# Does gentoo work well with Macbook air 2013 model?

## dinodude

I'm looking for a laptop in the 500-600$ range and I found the Macbook air 2013 to be the best for me. I initially plan on installing a beginner distro like Ubuntu/Linux mint or maybe a little bit harder like Fedora, but eventually I would like to try installing Gentoo on the macbook air 2013 model, does anyone here have any such luck with installing it?

----------

## Keruskerfuerst

Detailed hardware info?

----------

## NeddySeagoon

Moved from Documentation, Tips & Tricks to Kernel & Hardware.

Its a hardware topic.

----------

## The Doctor

 *dinodude wrote:*   

> I'm looking for a laptop in the 500-600$ range and I found the Macbook air 2013 to be the best for me. I initially plan on installing a beginner distro like Ubuntu/Linux mint or maybe a little bit harder like Fedora, but eventually I would like to try installing Gentoo on the macbook air 2013 model, does anyone here have any such luck with installing it?

 Looking for a Linux box in a mac store? Ouch! That hurts the pocket book.

Lenovo (for example) has much better hardware with much, much better support for far cheaper than you are going to find for a Macbook. My point: pick your battle carefully. If you have the hardware that is one thing. If you have to buy it there is much more bang for your buck in other brands.

You can pick up a new laptop that is more powerful than an old Mac in the same price range, probably with a reliable SSD. I got a Lenovo G780 for about that if I remember correctly. I picked it up on clearance as they discontinued the model and it has way too many nice features such as a full sized keyboard and a large screen, i7 and lots of ram (8 or 16 GiB, I forget). I bet I'll still be using it for years.

----------

## dinodude

 *The Doctor wrote:*   

>  *dinodude wrote:*   I'm looking for a laptop in the 500-600$ range and I found the Macbook air 2013 to be the best for me. I initially plan on installing a beginner distro like Ubuntu/Linux mint or maybe a little bit harder like Fedora, but eventually I would like to try installing Gentoo on the macbook air 2013 model, does anyone here have any such luck with installing it? Looking for a Linux box in a mac store? Ouch! That hurts the pocket book.
> 
> Lenovo (for example) has much better hardware with much, much better support for far cheaper than you are going to find for a Macbook.

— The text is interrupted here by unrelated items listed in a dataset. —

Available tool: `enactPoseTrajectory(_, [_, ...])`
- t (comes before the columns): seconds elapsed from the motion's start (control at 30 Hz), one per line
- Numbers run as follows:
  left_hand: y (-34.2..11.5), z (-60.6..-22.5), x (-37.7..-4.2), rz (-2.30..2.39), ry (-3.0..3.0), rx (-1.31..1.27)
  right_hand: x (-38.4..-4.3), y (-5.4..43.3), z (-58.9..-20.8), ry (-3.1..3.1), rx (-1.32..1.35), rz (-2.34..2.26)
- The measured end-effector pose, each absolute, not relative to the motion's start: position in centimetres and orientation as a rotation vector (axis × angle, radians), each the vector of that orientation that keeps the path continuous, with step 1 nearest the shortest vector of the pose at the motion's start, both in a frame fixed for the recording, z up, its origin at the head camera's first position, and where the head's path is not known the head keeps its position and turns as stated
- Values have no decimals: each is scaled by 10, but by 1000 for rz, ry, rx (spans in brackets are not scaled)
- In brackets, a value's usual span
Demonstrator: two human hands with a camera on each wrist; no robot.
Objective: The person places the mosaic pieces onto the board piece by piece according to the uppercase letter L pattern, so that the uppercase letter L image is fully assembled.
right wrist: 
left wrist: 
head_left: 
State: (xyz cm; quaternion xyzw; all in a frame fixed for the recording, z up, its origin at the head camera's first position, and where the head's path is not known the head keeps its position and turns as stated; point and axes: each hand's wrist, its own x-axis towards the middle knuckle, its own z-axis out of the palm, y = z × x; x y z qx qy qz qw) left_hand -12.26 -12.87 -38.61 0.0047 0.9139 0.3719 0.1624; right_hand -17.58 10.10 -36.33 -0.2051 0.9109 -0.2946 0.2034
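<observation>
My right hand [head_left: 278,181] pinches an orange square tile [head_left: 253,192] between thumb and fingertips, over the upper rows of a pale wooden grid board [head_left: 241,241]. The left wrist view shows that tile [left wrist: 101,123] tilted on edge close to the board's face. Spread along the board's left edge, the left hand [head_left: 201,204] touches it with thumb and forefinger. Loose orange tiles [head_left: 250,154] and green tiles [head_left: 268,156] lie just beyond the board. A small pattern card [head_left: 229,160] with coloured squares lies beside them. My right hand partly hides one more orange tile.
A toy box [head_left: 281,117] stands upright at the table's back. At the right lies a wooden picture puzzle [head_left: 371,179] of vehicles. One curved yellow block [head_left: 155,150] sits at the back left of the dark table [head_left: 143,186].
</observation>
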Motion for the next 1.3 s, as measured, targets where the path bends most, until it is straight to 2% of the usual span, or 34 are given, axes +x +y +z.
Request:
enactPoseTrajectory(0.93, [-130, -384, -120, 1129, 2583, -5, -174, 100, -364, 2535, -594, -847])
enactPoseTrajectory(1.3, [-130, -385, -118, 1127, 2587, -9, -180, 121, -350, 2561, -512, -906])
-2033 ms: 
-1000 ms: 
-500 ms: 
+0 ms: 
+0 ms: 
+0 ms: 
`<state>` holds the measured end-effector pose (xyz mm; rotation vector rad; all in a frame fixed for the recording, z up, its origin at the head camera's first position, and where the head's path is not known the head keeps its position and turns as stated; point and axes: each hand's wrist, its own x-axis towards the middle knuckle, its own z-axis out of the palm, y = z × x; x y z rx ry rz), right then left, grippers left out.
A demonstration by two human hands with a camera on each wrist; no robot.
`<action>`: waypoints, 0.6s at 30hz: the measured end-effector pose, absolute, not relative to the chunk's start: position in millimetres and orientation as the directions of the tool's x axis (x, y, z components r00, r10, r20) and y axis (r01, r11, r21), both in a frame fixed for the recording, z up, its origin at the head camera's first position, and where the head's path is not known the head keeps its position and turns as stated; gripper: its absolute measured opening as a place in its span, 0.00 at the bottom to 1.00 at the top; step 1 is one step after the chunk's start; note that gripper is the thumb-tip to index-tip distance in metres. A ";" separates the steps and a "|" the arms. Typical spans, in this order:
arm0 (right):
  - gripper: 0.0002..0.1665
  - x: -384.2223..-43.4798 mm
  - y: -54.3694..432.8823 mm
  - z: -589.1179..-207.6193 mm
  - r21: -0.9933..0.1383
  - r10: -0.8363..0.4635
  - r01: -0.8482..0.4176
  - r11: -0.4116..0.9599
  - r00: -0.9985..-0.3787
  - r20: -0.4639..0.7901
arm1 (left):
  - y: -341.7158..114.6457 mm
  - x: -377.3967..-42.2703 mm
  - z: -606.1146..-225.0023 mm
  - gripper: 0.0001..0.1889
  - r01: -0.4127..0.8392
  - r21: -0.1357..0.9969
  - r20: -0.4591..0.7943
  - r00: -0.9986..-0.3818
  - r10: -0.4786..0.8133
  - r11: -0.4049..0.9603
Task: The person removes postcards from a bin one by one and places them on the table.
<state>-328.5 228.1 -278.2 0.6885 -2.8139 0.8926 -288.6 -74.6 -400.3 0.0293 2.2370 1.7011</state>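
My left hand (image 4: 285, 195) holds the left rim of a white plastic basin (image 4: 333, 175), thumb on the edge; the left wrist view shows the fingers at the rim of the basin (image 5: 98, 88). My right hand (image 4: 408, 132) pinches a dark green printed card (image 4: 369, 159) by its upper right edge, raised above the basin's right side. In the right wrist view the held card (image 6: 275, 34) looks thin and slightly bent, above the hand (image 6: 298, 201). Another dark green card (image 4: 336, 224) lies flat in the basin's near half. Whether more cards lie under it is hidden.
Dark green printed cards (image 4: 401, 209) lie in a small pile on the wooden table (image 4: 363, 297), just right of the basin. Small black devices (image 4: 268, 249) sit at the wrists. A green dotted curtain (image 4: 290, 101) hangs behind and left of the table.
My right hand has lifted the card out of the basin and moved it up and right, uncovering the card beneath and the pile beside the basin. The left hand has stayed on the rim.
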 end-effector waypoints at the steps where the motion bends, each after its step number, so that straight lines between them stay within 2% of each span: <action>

My point: pick your battle carefully. If you have the hardware that is one thing. If you have to buy it there is much more bang for your buck in other brands.
> 
> You can pick up a new laptop that is more powerful than an old Mac in the same price range, probably with a reliable SSD. I got a Lenovo G780 for about that if I remember correctly. I picked it up on clearance as they discontinued the model and it has way too many nice features such as a full sized keyboard and a large screen, i7 and lots of ram (8 or 16 GiB, I forget). I bet I'll still be using it for years.

 

I myself am not a huge fan of apple, but I need something that has excellent battery life and is extremely portable and(to simply put it) is a good all rounder, I haven't really found anything that beats apple in this regard (please do prove me wrong). The only thing I don't like about the Macbook air is the keyboard but I could live with it (I have a bluetooth keyboard). 

I am a newbie in Linux but not in purchasing computers.

----------

## dinodude

 *NeddySeagoon wrote:*   

> Moved from Documentation, Tips & Tricks to Kernel & Hardware.
> 
> Its a hardware topic.

 

Sorry about that, I didn't know where my thread belonged.

----------

## dinodude

 *Keruskerfuerst wrote:*   

> Detailed hardware info?

 

It is all intel which I know open sources their drivers, but I read that they use a broadcom wifi chip which doesn't play nice with Linux.

And MacBook Air uses UEFI instead of BIOS so I am not so sure if Gentoo and UEFI mix together.

----------

## ian.au

I've never had occasion to run Linux on Apple hardware, because I've never had old Apples lying around to tempt me, I guess.

You'll be able to do what you want. It may not be completely straightforward. 

Re your specific questions:

Broadcom

https://wiki.gentoo.org/wiki/Wifi#Firmware

Efi

https://wiki.gentoo.org/wiki/Handbook:AMD64/Installation/Bootloader#Alternative:_Using_efibootmgr

Good luck  :Smile: 

----------

## dinodude

 *ian.au wrote:*   

> I've never had occasion to run Linux on Apple hardware, because I've never had old Apples lying around to tempt me, I guess.
> 
> You'll be able to do what you want. It may not be completely straightforward. 
> 
> Re your specific questions:
> ...

 

It looks like the support for the wifi chip in the MBA is really weak.

I will look for something else then.

----------

## The Doctor

The long apple battery life is largely an illusion given by software, not  better hardware. Their software is much better than just about anyone else's at staying off the cpu and letting it rest. This is one of the biggest energy drains. They also have rather dim screens so you can replicate that by turning down the brightness settings.

Trust me, their battery life doesn't hold up under real use. I have an ipad mini with a stated battery life of 10-12 hours. Nope. It will do about 4 if I am actually using the thing. Granted, what I use it for is to run ForeFlight which is a very heavy application that doesn't sleep so I'm basically taking their software out of the equation. (In case anyone is wondering, that app only runs on Apple products and is basically the only one that does what it does.)

In my experience, Linux will generally outlast the Windows number on the battery with a small WM and nothing too fancy running. I wouldn't bank on it beating Apple though. That is kind of their thing.

----------

## dinodude

 *The Doctor wrote:*   

> The long apple battery life is largely an illusion given by software, not  better hardware. Their software is much better than just about anyone else's at staying off the cpu and letting it rest. This is one of the biggest energy drains. They also have rather dim screens so you can replicate that by turning down the brightness settings.
> 
> Trust me, their battery life doesn't hold up under real use. I have an ipad mini with a stated battery life of 10-12 hours. Nope. It will do about 4 if I am actually using the thing. Granted, what I use it for is to run ForeFlight which is a very heavy application that doesn't sleep so I'm basically taking their software out of the equation. (In case anyone is wondering, that app only runs on Apple products and is basically the only one that does what it does.)
> 
> In my experience, Linux will generally outlast the Windows number on the battery with a small WM and nothing too fancy running. I wouldn't bank on it beating Apple though. That is kind of their thing.

 

Thanks, I think I will go with the Lenovo X220 then.

----------